• **Instructions to follow**: Take from the listing each line that has the string "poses".

• **Information shown**:
#####

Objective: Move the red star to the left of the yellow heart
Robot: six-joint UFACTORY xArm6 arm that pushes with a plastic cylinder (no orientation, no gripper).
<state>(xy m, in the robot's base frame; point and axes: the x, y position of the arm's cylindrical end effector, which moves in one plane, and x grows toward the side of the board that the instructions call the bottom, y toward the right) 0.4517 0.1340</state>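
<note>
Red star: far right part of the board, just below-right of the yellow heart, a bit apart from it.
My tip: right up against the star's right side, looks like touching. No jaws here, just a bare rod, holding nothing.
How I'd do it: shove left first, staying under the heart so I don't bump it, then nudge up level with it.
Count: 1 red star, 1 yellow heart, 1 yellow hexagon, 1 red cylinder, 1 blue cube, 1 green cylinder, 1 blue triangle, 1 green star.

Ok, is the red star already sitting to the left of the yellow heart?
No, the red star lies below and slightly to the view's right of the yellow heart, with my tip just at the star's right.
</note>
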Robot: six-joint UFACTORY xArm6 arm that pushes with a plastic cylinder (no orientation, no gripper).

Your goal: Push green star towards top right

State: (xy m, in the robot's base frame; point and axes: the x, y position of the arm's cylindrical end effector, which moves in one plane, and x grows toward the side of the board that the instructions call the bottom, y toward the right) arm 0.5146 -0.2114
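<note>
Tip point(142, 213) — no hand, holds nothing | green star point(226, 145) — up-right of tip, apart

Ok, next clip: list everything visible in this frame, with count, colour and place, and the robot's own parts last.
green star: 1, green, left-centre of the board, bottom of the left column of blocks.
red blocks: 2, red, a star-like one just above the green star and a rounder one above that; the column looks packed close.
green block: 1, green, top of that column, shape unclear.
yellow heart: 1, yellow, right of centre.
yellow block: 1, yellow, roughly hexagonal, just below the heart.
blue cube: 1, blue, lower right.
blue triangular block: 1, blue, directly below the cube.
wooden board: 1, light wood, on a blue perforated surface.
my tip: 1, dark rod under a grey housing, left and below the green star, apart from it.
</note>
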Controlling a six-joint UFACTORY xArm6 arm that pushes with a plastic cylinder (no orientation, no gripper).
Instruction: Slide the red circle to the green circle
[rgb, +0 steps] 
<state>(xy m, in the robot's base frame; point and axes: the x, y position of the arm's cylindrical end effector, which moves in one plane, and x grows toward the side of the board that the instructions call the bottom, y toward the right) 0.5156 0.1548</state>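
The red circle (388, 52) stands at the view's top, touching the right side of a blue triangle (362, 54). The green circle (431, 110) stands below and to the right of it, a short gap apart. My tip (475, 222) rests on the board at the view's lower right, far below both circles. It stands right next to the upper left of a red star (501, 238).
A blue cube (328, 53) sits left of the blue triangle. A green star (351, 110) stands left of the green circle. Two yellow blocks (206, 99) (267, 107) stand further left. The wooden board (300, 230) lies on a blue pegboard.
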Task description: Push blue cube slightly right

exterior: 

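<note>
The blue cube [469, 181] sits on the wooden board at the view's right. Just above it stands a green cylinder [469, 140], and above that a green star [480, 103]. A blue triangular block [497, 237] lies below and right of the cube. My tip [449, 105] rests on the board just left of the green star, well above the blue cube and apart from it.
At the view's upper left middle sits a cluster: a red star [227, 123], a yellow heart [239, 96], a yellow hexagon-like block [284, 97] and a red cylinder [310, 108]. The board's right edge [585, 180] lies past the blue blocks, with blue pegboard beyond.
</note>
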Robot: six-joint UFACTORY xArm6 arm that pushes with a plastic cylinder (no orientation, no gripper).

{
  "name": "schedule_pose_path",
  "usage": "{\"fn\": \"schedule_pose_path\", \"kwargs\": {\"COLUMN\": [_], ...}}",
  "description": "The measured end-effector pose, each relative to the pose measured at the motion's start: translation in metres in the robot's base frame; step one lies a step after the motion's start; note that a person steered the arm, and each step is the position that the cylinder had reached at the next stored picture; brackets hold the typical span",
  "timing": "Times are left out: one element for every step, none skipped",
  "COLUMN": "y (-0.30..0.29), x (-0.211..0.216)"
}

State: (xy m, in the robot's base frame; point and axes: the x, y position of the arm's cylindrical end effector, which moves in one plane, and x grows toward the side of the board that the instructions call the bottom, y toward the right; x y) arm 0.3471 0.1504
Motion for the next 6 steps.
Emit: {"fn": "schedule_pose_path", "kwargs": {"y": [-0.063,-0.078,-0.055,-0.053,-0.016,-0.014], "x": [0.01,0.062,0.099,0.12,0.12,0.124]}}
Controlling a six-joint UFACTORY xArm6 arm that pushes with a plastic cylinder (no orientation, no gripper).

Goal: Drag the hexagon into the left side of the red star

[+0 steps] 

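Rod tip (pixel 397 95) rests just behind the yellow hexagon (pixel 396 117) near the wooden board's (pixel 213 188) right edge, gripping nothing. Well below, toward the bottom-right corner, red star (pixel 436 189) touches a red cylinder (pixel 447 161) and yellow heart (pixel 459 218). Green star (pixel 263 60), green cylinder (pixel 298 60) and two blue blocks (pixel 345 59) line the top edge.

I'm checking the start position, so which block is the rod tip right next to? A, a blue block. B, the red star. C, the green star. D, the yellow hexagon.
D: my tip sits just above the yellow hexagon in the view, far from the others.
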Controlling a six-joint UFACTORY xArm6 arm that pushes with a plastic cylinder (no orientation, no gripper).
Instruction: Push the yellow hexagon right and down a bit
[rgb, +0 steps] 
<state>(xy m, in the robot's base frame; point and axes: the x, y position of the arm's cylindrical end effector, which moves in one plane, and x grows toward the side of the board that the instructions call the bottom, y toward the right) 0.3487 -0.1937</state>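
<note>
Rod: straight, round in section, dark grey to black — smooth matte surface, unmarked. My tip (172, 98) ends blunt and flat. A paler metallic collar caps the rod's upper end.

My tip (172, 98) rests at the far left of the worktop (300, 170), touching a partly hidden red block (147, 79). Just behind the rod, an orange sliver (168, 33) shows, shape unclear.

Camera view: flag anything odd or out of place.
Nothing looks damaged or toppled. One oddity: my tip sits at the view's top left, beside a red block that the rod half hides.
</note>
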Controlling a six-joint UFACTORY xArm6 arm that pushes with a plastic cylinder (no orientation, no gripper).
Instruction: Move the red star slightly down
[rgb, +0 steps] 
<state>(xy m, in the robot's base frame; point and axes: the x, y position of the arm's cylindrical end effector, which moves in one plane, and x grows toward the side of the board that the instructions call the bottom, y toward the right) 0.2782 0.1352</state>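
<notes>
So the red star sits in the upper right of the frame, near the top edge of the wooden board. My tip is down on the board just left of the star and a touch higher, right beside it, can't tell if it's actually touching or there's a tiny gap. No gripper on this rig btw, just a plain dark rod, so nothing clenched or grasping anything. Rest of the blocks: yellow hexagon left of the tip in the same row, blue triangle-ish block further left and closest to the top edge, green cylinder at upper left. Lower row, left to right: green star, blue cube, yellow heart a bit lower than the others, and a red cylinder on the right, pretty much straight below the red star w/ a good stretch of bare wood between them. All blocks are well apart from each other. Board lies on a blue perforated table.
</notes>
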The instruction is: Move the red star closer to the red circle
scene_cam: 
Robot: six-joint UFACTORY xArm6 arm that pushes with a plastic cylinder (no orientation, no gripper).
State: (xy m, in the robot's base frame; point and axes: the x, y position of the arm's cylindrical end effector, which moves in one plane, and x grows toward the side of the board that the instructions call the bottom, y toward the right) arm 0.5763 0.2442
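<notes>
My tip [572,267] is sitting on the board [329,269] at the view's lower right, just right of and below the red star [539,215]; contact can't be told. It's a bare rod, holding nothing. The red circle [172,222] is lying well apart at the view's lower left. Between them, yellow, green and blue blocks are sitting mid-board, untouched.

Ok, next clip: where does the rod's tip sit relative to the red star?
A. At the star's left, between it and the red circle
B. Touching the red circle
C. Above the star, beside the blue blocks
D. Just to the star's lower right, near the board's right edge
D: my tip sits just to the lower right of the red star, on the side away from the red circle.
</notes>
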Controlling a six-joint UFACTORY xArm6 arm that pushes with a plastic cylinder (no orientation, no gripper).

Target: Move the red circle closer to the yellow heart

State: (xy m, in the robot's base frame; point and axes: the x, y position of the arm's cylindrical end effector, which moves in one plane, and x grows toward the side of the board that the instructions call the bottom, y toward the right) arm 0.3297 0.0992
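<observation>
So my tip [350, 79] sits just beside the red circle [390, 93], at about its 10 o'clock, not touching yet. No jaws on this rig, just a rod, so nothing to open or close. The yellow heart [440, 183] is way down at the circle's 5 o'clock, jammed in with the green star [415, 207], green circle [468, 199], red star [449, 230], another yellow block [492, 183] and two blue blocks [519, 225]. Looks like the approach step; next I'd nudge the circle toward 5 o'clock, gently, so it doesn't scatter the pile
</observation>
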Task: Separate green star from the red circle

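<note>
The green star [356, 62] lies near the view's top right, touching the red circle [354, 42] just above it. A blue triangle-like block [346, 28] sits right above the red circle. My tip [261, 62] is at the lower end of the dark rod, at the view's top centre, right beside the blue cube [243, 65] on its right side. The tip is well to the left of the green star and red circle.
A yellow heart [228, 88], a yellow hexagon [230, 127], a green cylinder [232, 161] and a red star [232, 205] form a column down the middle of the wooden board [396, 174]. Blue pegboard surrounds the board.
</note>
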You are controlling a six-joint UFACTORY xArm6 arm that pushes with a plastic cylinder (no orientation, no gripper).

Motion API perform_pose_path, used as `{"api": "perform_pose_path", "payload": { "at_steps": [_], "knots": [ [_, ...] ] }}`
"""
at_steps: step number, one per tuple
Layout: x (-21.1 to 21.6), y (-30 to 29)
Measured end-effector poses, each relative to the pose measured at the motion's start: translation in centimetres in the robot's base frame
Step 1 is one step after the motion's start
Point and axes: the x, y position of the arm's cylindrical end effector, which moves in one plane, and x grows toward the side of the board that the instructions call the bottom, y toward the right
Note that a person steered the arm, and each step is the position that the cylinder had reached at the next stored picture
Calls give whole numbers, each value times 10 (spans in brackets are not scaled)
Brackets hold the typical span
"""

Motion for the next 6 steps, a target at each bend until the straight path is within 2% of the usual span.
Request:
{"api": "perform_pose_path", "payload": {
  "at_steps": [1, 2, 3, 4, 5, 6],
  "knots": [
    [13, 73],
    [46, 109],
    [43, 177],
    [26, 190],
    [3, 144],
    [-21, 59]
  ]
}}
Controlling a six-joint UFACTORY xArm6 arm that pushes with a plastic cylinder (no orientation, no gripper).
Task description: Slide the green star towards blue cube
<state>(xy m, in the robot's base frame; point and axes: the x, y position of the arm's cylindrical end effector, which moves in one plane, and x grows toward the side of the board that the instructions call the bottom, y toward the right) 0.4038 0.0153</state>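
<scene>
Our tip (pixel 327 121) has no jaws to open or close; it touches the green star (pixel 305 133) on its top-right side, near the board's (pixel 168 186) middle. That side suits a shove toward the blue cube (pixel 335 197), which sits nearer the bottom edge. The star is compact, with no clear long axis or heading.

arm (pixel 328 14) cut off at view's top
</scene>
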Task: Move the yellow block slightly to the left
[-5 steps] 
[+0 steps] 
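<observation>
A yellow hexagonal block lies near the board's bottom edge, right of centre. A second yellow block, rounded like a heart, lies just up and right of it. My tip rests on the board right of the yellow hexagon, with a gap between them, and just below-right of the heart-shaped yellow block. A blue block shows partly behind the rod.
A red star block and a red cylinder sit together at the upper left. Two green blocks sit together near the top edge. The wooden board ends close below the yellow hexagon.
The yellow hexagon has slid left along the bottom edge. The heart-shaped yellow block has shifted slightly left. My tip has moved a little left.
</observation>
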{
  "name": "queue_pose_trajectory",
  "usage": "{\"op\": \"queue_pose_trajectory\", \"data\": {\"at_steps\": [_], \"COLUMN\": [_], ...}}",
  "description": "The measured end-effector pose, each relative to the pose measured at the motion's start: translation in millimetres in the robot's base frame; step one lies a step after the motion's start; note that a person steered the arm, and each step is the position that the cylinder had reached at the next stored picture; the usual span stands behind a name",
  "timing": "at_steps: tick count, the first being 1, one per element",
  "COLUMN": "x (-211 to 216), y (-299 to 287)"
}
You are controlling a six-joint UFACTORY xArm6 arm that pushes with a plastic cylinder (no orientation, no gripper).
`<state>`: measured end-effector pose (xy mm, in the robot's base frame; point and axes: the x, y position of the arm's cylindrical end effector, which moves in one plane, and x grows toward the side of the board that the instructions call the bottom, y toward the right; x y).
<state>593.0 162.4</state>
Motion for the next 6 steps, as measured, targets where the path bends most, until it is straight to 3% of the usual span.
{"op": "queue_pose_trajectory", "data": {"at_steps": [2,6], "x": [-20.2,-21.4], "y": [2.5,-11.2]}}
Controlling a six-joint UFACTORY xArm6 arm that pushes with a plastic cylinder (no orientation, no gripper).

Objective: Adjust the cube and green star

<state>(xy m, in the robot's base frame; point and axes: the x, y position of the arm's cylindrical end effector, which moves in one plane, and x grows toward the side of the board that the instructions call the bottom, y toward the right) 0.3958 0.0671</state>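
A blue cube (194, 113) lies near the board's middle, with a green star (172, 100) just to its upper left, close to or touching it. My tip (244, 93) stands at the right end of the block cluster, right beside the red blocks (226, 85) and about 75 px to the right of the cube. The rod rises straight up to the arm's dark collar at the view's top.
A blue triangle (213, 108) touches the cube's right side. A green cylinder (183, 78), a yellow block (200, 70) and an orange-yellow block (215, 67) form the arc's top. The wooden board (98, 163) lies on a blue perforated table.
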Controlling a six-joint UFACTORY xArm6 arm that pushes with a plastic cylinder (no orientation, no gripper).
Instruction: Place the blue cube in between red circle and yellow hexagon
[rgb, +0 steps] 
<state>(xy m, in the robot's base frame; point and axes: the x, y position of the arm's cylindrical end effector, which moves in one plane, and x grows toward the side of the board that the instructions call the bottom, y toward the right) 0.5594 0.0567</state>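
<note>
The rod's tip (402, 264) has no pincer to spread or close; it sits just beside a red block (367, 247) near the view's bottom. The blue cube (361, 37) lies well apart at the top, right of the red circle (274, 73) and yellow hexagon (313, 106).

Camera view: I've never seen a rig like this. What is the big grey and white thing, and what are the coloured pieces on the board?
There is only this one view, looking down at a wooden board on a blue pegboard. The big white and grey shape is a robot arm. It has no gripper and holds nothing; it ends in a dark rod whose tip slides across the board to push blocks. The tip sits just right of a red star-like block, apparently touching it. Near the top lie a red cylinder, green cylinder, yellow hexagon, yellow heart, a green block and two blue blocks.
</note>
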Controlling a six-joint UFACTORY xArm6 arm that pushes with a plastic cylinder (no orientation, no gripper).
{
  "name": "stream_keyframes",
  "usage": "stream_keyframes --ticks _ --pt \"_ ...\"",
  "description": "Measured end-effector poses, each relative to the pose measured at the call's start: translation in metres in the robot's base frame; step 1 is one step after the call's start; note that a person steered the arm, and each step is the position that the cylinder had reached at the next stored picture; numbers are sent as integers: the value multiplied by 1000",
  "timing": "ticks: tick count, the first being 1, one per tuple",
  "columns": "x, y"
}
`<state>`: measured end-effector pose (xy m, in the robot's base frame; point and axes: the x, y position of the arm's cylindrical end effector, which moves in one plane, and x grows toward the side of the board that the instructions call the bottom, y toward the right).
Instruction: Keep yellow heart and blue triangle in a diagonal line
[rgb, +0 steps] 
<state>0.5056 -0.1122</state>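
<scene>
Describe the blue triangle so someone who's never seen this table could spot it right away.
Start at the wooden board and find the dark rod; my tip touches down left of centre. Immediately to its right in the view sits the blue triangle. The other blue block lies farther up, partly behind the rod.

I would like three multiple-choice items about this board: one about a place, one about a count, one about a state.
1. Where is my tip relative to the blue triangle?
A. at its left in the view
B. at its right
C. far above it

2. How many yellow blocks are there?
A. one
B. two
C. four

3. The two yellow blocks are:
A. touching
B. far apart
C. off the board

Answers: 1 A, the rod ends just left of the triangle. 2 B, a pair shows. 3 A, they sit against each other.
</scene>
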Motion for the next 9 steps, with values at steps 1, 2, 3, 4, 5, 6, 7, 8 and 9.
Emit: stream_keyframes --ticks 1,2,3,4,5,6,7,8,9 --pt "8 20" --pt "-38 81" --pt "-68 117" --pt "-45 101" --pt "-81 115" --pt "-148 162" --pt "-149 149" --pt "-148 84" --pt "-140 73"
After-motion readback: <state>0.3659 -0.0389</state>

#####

• **Exercise result**:
Measured end-effector poses, each relative to the pose measured at the motion's start: translation in centimetres in the robot's base frame
  "description": "Measured end-effector poses, each relative to the pose measured at the call's start: translation in metres in the robot's base frame; step 1 is one step after the call's start; note that a person steered the arm, and each step is the position that the cylinder had reached at the next stored picture; numbers are sent as integers: the value multiplied by 1000",

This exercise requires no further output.